Guaxupé (MG) lança projeto para se tornar destino gastronômico regional com identidade histórica
O município de Guaxupé, localizado no estado de Minas Gerais, lançou oficialmente nesta terça-feira (24) o projeto intitulado “Guaxupé, Gastronomia, História e Identidade”. Esta iniciativa ambiciosa tem como objetivo principal posicionar a cidade como um destino gastronômico regional de destaque, aproveitando sua rica herança cultural e culinária. O evento de apresentação ocorreu às 18h30, no Teatro Municipal, marcando o início de uma estratégia conjunta entre o Sebrae Minas e a prefeitura local.
Estratégia para fortalecimento econômico e cultural
A proposta faz parte de uma política mais ampla que visa estruturar a gastronomia como um eixo central de desenvolvimento econômico, geração de renda e valorização cultural. A intenção é ampliar significativamente a visibilidade de Guaxupé tanto no cenário regional quanto nacional, utilizando a culinária como um elemento central de identidade e atratividade. Segundo a analista do Sebrae Minas, Laura Campos, o projeto representa um avanço crucial na organização da gastronomia como um ativo econômico do território.
“O café, as tradições caipiras e as influências italiana e sírio-libanesa formam um diferencial competitivo que pode gerar novas oportunidades para os empreendedores locais”, destacou Campos durante o lançamento. Esta abordagem busca capitalizar os recursos históricos e culturais únicos da região para impulsionar o setor de alimentação fora do lar e, consequentemente, o turismo local.

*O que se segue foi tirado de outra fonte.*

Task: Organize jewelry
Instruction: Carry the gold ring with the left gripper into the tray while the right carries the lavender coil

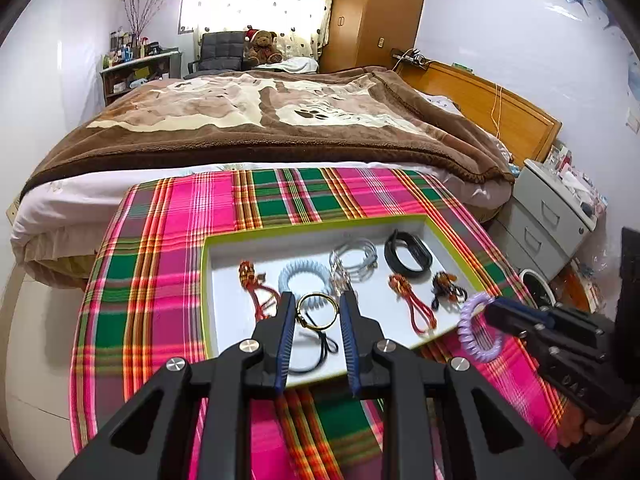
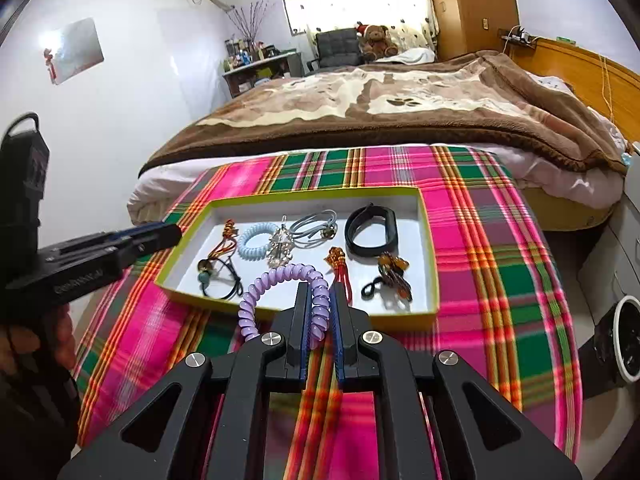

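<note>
A shallow white tray with a yellow-green rim (image 1: 280,228) (image 2: 316,194) lies on a plaid cloth and holds several pieces of jewelry. My right gripper (image 2: 320,292) (image 1: 490,310) is shut on a purple spiral band (image 2: 276,280) (image 1: 478,328) and holds it over the tray's near edge. My left gripper (image 1: 316,300) (image 2: 172,232) is open above the tray's near left part, its fingers either side of a gold ring on a black cord (image 1: 316,312). In the tray lie a blue spiral band (image 2: 256,242), a black wristband (image 2: 370,232) and red knotted cords (image 1: 412,304).
The plaid cloth (image 1: 160,272) covers a small table in front of a bed with a brown blanket (image 1: 260,120). A grey drawer cabinet (image 1: 548,216) stands to the right. A white bin (image 2: 628,340) sits on the floor at the right.
</note>
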`<state>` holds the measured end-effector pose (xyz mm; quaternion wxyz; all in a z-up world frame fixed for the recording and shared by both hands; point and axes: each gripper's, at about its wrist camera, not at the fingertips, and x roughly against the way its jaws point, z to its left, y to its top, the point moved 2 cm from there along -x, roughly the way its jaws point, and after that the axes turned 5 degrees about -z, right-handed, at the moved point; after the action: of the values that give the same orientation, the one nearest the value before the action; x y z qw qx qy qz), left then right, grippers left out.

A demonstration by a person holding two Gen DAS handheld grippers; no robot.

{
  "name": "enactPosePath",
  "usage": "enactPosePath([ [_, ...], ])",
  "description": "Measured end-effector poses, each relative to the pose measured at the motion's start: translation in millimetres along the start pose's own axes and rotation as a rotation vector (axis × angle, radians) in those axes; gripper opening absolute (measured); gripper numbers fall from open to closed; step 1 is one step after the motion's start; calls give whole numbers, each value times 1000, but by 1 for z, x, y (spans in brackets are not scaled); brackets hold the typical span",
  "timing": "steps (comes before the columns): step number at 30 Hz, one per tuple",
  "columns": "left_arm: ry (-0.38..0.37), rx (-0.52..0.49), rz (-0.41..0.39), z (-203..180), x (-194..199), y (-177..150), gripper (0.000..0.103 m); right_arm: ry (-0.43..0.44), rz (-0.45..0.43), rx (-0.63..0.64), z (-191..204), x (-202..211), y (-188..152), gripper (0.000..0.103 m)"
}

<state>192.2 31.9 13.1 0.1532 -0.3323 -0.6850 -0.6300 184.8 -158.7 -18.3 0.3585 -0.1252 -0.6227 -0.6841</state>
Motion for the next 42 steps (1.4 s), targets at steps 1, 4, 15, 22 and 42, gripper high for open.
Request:
enactPosePath([
  [1, -5, 5, 3, 2, -4, 2, 23, 0, 6, -4, 0, -4, 1, 9],
  [4, -7, 12, 12, 8, -16, 7, 23, -5, 28, -6, -1, -22, 5, 9],
  [15, 9, 37, 53, 22, -52, 8, 23, -35, 90, 34, -2, -64, 4, 9],
  [22, 33, 54, 88, 32, -67, 1, 24, -44, 125, 46, -2, -81, 1, 9],
  [42, 13, 87, 127, 35, -78, -12, 24, -112, 142, 119, 5, -91, -3, 10],
])
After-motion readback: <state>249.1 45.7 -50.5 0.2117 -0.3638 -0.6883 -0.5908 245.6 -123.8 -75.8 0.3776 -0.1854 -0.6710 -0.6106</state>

Raízes históricas e ingredientes tradicionais
Em Guaxupé, a gastronomia está profundamente ligada à formação histórica do município. O café, que impulsionou o crescimento da cidade com a chegada da ferrovia Mogiana no século XIX, moldou não apenas a economia, mas também os hábitos culturais, o modo de receber e a culinária local. A partir desse ciclo econômico, o município passou a reunir influências da cultura caipira e tropeira com contribuições italianas e sírio-libanesas, formando uma identidade singular à mesa.
Entre os ingredientes que representam essa tradição estão:
- Café
- Chancliche (queijo de origem árabe)
- Carne suína
- Linguiça
- Milho e seus derivados
- Doce de leite
- Quitandas
- Feijões variados
O chancliche, introduzido por imigrantes sírios e libaneses no fim do século XIX, teve seu modo de preparo reconhecido como patrimônio imaterial do município, reforçando ainda mais o valor cultural da culinária local. Este reconhecimento sublinha a importância de preservar e promover essas tradições gastronômicas.
Gastronomia como atrativo turístico sustentável
Mais do que simplesmente registrar receitas e ingredientes, o projeto estabelece diretrizes abrangentes para:
- Capacitação de empreendedores
- Criação de roteiros temáticos
- Fortalecimento de eventos
- Desenvolvimento de experiências gastronômicas autênticas
O objetivo é ampliar o tempo de permanência dos visitantes e movimentar a economia local de forma sustentável, promovendo uma integração eficaz entre produção rural, comércio, turismo e cultura. Guaxupé já conta com eventos consolidados que dialogam diretamente com essa estratégia, como o Guaxupé Café Festival, realizado desde 2018 para reforçar o papel histórico do café na cidade, além de celebrações tradicionais como a Folia de Reis e a Exposição Nacional de Orquídeas.
Marco estratégico para o futuro
Para a diretora de Turismo de Guaxupé, Cristiane de Souza, o lançamento deste projeto representa um marco estratégico fundamental para o desenvolvimento da cidade. “Ao estruturar as experiências, fortalecemos os empreendedores, criamos roteiros e ampliamos o tempo de permanência do visitante. Guaxupé passa a ser reconhecida não apenas pelo que produz, mas pelo que oferece como vivência autêntica”, afirmou Souza. Esta visão reflete um compromisso com a transformação da gastronomia em um vetor de crescimento econômico e cultural, posicionando Guaxupé como um destino turístico diferenciado e memorável.